Death of a technocrat

Death of a technocrat

Robert McNamara, the Defense Secretary under Kennedy and LBJ and architect of the Vietnam war, died. I know some of you object when I blame that war on Democrats and on liberals, but it was a war that was started and waged under that ideology’s optimistic assumptions. Yes, conservatives supported it out of patriotic zeal, and, yes, the New Left would rise to oppose the Old Left liberalism, but the war was still the brainchild of the Democratic “whiz kids,” of whom McNamara was leader of the class. Described as the ultimate technocrat, McNamara was a modernist who assumed that the correct application of technical expertise, social engineering, rational planning, advanced technology, and quantitative science can solve any problem. Yes, Republicans now often exhibit the same hubris. And that spirit is very much in vogue in Washington today.

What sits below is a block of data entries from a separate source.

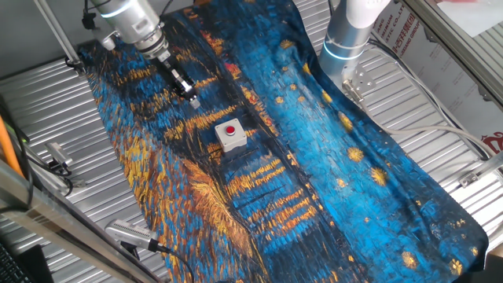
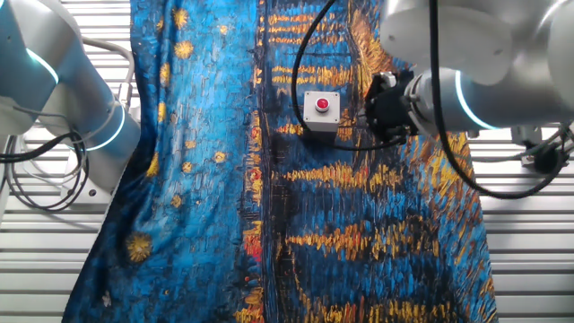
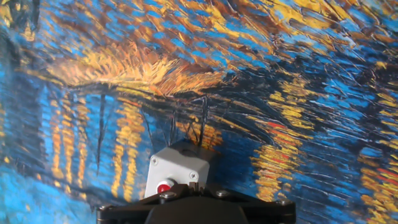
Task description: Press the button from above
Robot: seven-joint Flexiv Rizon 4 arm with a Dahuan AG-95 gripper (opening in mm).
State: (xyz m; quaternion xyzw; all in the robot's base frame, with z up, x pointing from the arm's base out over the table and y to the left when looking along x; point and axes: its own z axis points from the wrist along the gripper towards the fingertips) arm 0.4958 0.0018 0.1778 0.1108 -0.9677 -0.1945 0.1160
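Observation:
The button (image 1: 229,129) is a small red cap on a light-grey box (image 1: 231,141) that stands on the blue and orange painted cloth (image 1: 330,173). My gripper (image 1: 193,100) hangs tilted above the cloth, up and left of the box and apart from it. In the other fixed view the button (image 2: 321,104) sits just left of my black hand (image 2: 384,108). In the hand view the button (image 3: 163,187) and its box (image 3: 180,165) lie low in the frame, just left of my fingers (image 3: 196,185). No view shows clearly whether the fingertips are apart or touching.
A second arm with a glowing blue ring (image 1: 344,49) stands at the cloth's far edge and also shows in the other fixed view (image 2: 99,126). Slatted metal table (image 1: 71,118) surrounds the cloth. Metal tools (image 1: 130,233) and cables (image 1: 440,130) lie at the sides.

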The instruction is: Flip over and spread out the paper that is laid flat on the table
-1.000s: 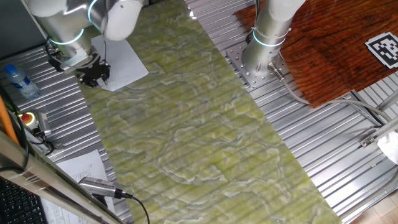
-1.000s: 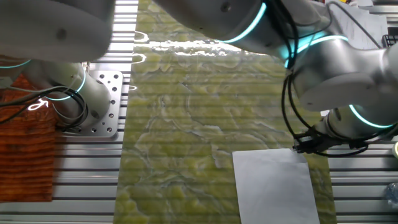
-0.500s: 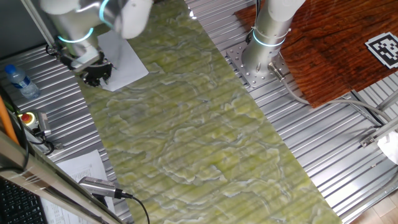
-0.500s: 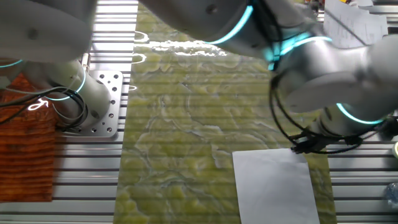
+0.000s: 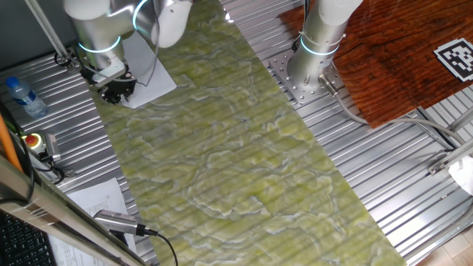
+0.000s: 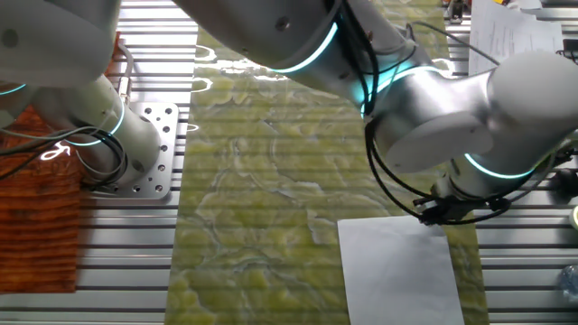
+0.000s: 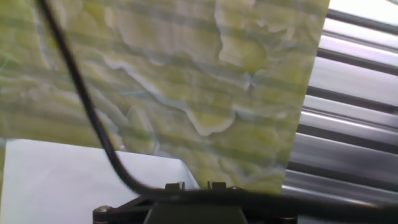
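Note:
The paper (image 5: 144, 70) is a plain white sheet lying flat on the green-yellow marbled table (image 5: 222, 148), near its far left end. It also shows in the other fixed view (image 6: 397, 271) and in the hand view (image 7: 74, 180). My gripper (image 5: 118, 90) is low over the sheet's near corner at the table's left edge. In the hand view only the two fingertips (image 7: 175, 186) show at the bottom edge. They stand close together with a narrow gap, either side of the paper's corner edge. A black cable (image 7: 81, 93) crosses that view.
Ribbed silver metal flanks the table on both sides (image 5: 384, 170). A second arm's base (image 5: 314, 59) stands on the right, beside a reddish wood panel (image 5: 399, 52). A water bottle (image 5: 22, 96), a printed sheet (image 5: 96, 199) and a red button (image 5: 33, 140) lie to the left.
The arm's upper links have swung over the table and the wrist has shifted slightly along the paper's corner. The paper has not moved.

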Available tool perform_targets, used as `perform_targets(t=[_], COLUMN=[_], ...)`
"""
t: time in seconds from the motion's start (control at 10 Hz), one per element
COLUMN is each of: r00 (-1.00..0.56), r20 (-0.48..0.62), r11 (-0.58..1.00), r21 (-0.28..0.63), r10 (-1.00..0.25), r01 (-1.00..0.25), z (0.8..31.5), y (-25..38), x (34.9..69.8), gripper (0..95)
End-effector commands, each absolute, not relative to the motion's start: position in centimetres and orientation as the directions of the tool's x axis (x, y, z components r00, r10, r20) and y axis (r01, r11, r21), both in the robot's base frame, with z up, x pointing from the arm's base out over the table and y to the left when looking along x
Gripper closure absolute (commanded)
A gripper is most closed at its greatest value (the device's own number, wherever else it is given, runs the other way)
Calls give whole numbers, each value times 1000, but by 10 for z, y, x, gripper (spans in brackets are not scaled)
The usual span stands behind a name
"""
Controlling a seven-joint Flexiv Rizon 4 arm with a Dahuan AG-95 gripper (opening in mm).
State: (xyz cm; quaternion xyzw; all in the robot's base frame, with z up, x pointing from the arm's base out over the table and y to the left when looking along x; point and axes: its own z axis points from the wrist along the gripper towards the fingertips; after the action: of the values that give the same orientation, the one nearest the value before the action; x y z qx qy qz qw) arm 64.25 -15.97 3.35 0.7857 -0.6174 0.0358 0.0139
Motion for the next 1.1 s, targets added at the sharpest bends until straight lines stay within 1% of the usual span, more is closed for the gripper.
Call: perform_targets(t=[0.1, 0.4, 0.5, 0.7, 0.8, 1.1], r00=[227, 230, 186, 170, 179, 210], r20=[72, 65, 26, 37, 60, 52], r11=[-230, -233, -186, -167, -175, -207], r21=[-37, -36, -3, 70, 70, 57], r10=[-971, -971, -982, -985, -982, -976], r01=[-972, -972, -982, -983, -982, -977], z=[34, 34, 35, 35, 35, 33], y=[-160, -160, -159, -159, -159, -160], x=[642, 642, 643, 643, 643, 642], gripper=[760, 760, 760, 760, 760, 760])
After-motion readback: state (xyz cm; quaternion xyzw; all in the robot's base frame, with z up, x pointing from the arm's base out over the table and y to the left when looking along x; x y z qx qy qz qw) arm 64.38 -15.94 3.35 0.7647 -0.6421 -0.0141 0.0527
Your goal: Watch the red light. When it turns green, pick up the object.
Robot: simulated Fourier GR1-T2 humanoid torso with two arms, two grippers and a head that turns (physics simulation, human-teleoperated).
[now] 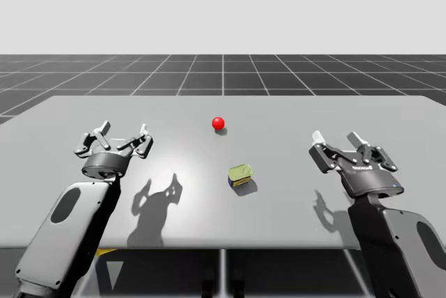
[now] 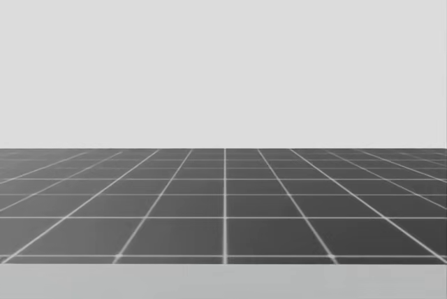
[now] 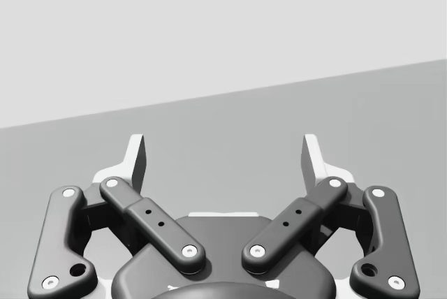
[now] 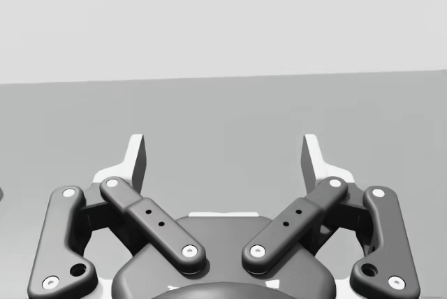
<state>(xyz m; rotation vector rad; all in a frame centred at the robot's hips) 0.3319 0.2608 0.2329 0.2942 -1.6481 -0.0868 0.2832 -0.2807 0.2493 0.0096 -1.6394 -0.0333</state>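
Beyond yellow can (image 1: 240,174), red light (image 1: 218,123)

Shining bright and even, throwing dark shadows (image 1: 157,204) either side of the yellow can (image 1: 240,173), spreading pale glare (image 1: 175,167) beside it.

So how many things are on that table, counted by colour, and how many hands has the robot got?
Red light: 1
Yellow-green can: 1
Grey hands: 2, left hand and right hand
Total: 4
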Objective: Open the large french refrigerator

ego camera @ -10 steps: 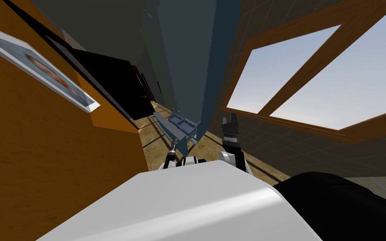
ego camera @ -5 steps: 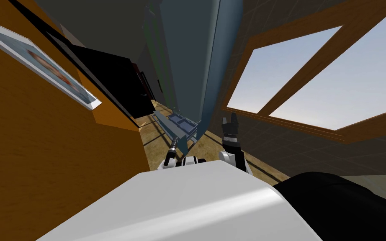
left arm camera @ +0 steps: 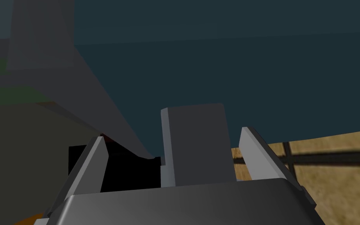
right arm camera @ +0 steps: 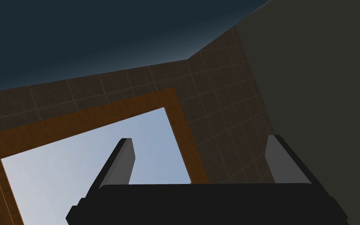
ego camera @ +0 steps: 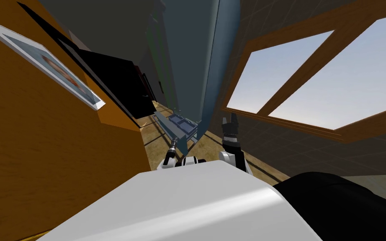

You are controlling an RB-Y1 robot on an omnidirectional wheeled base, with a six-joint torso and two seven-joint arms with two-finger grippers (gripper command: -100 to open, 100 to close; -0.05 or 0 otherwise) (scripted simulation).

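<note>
Dim interior, bright window [ego camera: 355,79], perhaps edge-warped

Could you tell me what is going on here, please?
The robot is up close to a dark teal refrigerator door. Its left gripper is open, with a grey bar, apparently the door's handle, between the fingers but not clamped. The right gripper is also open and empty, raised beside the door toward a window.

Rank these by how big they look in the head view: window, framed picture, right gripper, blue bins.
1. window, by far the largest
2. framed picture
3. blue bins and right gripper: both small and much alike, so left unranked
</note>
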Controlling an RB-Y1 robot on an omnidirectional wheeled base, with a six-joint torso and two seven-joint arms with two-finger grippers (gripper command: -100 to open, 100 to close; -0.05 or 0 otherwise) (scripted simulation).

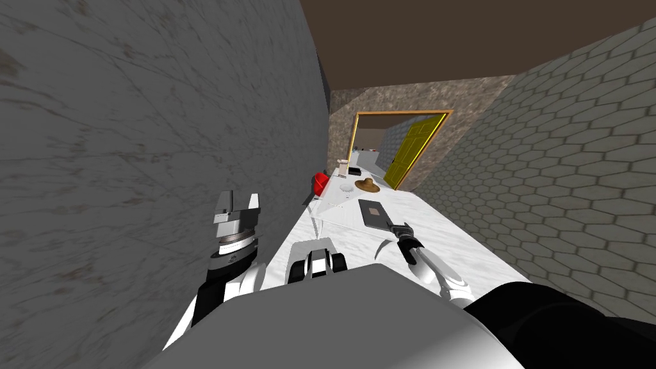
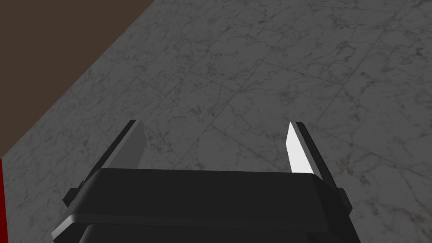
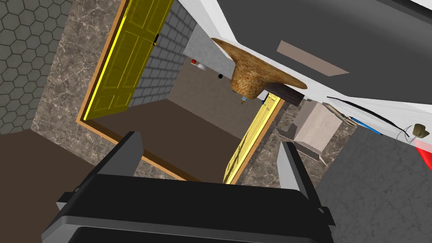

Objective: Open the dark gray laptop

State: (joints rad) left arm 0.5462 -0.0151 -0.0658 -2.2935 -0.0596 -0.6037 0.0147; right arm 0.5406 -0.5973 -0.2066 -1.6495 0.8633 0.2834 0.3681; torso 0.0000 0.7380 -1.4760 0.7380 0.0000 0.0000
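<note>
1. Lying flat with its lid down, the dark gray laptop sits on a long white counter, about midway across its width.
2. Its longer side appears to run along the counter, away from me toward the open yellow door; a paler rectangle marks the middle of the lid.
3. At the laptop's near right corner is the right gripper, reaching in from my side. I cannot tell whether it touches the corner.
4. In the right wrist view its two fingers stand spread with nothing between them, and the laptop's dark lid lies off to one side of them.
5. Beyond the laptop's far end rests a brown hat, apart from it; a red object sits further off at the counter's left edge.
6. Bare white counter lies to the laptop's right, up to the edge by the hexagon-tiled wall, and also between the laptop and me.
7. Raised beside the grey marbled wall, well left of the laptop, the left gripper has its fingers apart and empty.
</note>
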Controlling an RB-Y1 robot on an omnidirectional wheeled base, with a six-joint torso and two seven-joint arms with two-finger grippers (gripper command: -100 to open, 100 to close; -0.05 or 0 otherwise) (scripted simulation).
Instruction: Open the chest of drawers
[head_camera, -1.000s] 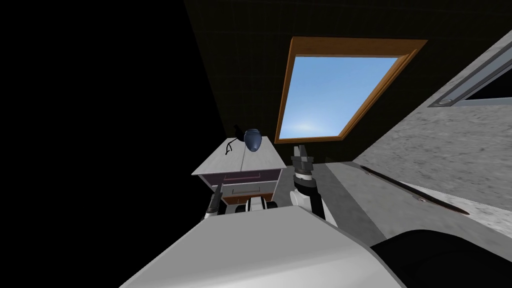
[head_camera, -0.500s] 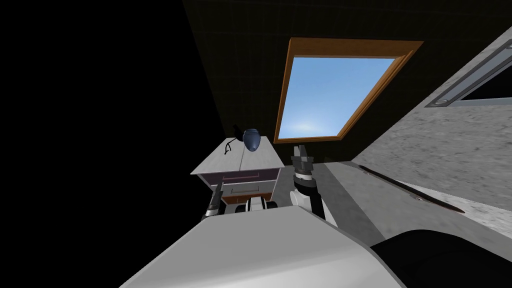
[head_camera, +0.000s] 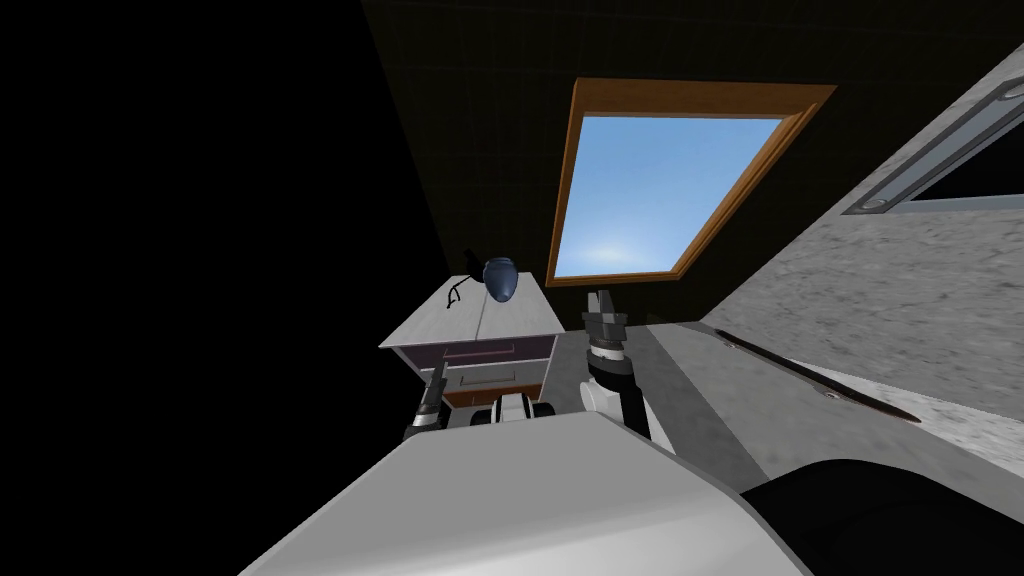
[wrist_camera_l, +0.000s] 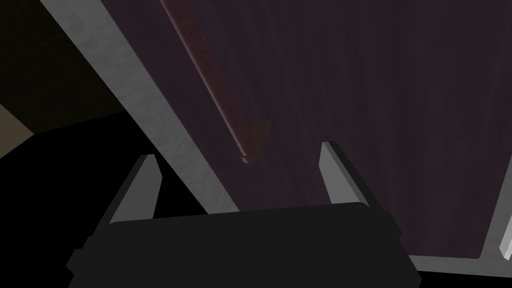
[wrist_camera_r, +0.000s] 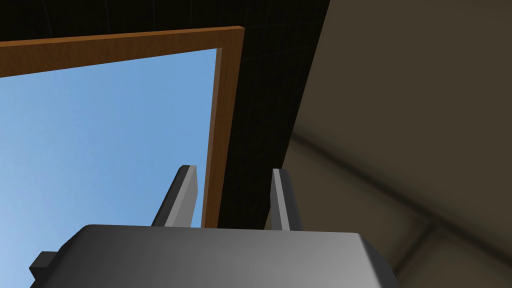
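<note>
Where the left claw (wrist_camera_l: 237, 151) stands wide and empty before the chest of drawers (head_camera: 450, 325), the squared end of a slim reddish-brown bar handle (wrist_camera_l: 212, 80) lies just beyond its blade-like fingers (wrist_camera_l: 145, 185); the bar's other end is cut off. Smooth dark purple front panel (wrist_camera_l: 375, 100), mottled light grey edge strip (wrist_camera_l: 150, 110). Rounded blue object (head_camera: 502, 280) on the chest's pale top, kind unclear. Beside the chest, the right claw (head_camera: 601, 296) is raised, narrowly parted, holding nothing.
</note>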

George Will has some comments along these lines:

Today, something unsettlingly similar to McNamara’s eerie assuredness pervades the Washington in which he died. The spirit is: Have confidence, everybody, because we have, or soon will have, everything — really everything — under control.

The apogee of McNamara’s professional life, in the first half of the 1960s, coincided, not coincidentally, with the apogee of the belief that behavioralism had finally made possible a science of politics. Behavioralism held — holds; it is a hardy perennial — that the social and natural sciences are not so different, both being devoted to the discovery of law-like regularities that govern the behavior of atoms, hamsters, humans, whatever.

Two of behavioralism’s reinforcing assumptions were: Things that can be quantified can be controlled. And everything can be quantified. So, pick a problem, any problem. Military insurgency in Indochina? The answer is counterinsurgency. What can be, and hence must be, quantified? Body counts, surely. Bingo: a metric of success.

Not exactly. The behavior of the North Vietnamese and Viet Cong did not respond as expected to America’s finely calibrated stimuli, such as bombing this but not that, and bombing pauses. Behavioralists were disappointed but not discouraged. They would give nation-building another try.

And we keep trying it, unable to falsify our optimistic theories.